The Four Horsemen of Marital Apocalypse

Stop to consider your last fight with your spouse. The exact subject may escape you at the moment. We understand. After a while, the spats – over bills, your job, in-laws or the dishes still in the sink – can all blur together. But contrary to popular belief, it’s not the amount of conflict in your marriage or what you argue about that determines your relationship’s survival rate. to marriage researchers, how a couple fights tends to be the best predicator of whether they’ll end up enjoying their golden years together or battling it out in divorce court. So learning to fight less may not be quite as important as learning to fight fair.

Dr. John Gottman of University of Washington, one of the foremost marriage researchers, claims he can predict with 90 percent accuracy if a couple will divorce. In his storied “love lab,” Gottman studies how couples interact, particularly how they communicate with each other in heated moments. After 30 years of research, he has pinpointed four behaviors that seem to invariably spell disaster in any marriage. He ominously refers to them as “The Four Horsemen of the Apocalypse.” Every couple needs to be vigilant and ensure none of the four gallop into their marriage and wreak irreversible havoc.

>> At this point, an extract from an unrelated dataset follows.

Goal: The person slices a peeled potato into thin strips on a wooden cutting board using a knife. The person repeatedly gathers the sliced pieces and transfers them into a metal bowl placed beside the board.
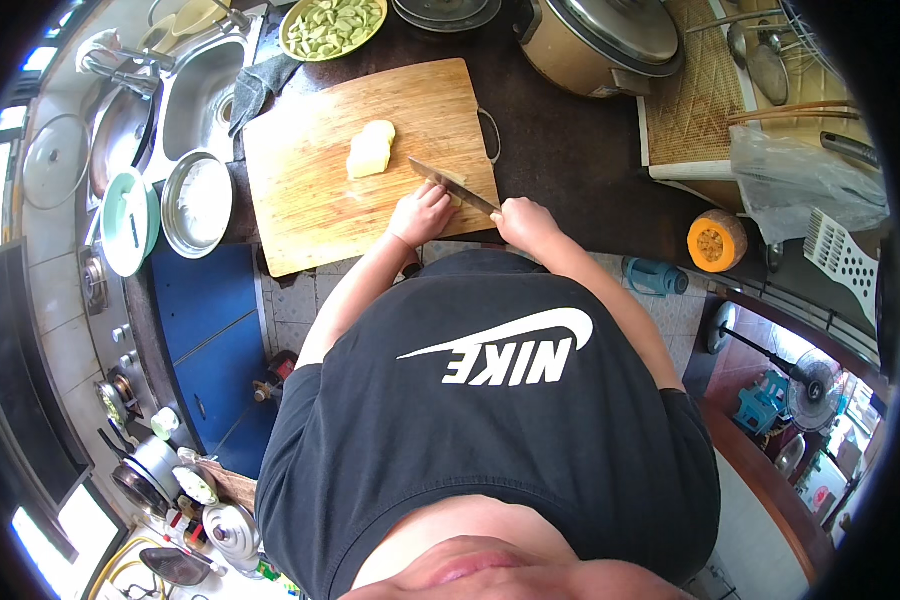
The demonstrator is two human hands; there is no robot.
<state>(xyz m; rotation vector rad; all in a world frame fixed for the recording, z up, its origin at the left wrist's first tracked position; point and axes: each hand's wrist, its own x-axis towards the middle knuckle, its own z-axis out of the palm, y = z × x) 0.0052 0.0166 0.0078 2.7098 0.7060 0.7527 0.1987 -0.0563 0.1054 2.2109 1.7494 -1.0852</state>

The most common horseman that emerges in long-term relationships is criticism. Frustrations, annoyances and resentment inevitably build up when couples live together – day in and day out. And criticism can be how these emotions manifest in the heat of an argument.

Note that criticism differs from complaining. Criticism focuses on the person. Complaining focuses on the behavior. This may seem like subtle nuance but research shows it is a distinction that makes a significant difference in the long term. For example, this is a critical statement: “You always drive around in circles. You are an awful driver with a terrible sense of direction.” These words are dripping with blame and accusation. They are a personal attack.

Unlike criticism, complaining has more to do with how the other person’s behavior makes you feel. Complaining usually begins with an “I” instead of “you”: “I get so frustrated when you are driving and don’t know where you are going.” See the difference? The second statement is a negative comment about something you wish were otherwise. So though “I” statements can seem awkward, they really help keep the carnage manageable during explosive moments.

You’re an idiot. You can’t do anything right. You make me sick. These contemptuous words have no place in any relationship you value. They are meant to explicitly humiliate or wound. They are toxic and indefensible. Period.

Contempt includes but is not limited to name-calling, hostility and sarcasm. Keep in mind that contempt can also be conveyed non-verbally. An excessively harsh tone or disgusted eye roll can escalate your garden-variety argument into WWIII in the blink of an eye. Avoid contempt in your arguments at all cost. It is the basest, most childish tactic to resort to in a fight. Strive to respect your wife even when you disagree or feel upset with her. Contempt is like a poison. It will single-handedly erode intimacy. It destroys a sense of security and mutual respect. It does real damage because it makes a partner feel belittled and unloved.

Criticism+Contempt=Defensiveness. Defensive statements become practically an involuntary reflex in homes where contempt and criticism are regular visitors. It is understandable. After all, who wouldn’t put up their guard in response to an accusatory, belittling spouse? Defensiveness is fundamentally a self-preserving tactic.

As understandable as this response can be, it is still hugely destructive. It builds walls. Rather than allow room for connectedness, the foundation for conflict resolution, it tends to breed emotional distance. Defensiveness blocks healing and forgiveness.

Because stonewalling is not explicitly aggressive, couples often underestimate its destructive potential. But it can be just as devastating to a relationship in its passiveness. It is, in effect, giving up. It is withdrawing emotionally. It is essentially closing the door to a resolution.

Stonewallers withdraw partly because they can feel overwhelmed with emotion. They may keep their faces expressionless, avoid eye contact, hold their posture rigid, avoid any signs of listening such as nodding or encouraging sounds. They radiate icy distance and disapproval to their partners.

Now that you know the four horsemen, make a conscious effort to keep them in the stable before they trample your marriage. One of the best ways to do this is to make “repair attempts” during your next argument. According to Gottman, repair attempts are any words or actions that prevent a conflict from escalating out of control. As simple as it sounds, repair attempts keep a marriage from becoming negative, hostile and distant.

Repair attempts can be as basic as changing the topic, giving a compliment, apologizing or saying, “I’ve been cranky all day, can we start over?” It can be as simple as saying, “Don’t worry, we’ll get through this” or cracking a joke to diffuse tension. Research even shows couples who touch during arguments also tend to show higher relationship satisfaction. Do whatever works for you when conflict rears its ugly head.

Remember, the more entrenched the negative patterns of behavior in your marriage become, the more difficult it becomes to break them. Don’t become a victim of these negative cycles. When two mature people can take ownership and be flexible, they will keep their marriage strong even though they may not always agree. As a Scottish proverb says, “Better bend than break.”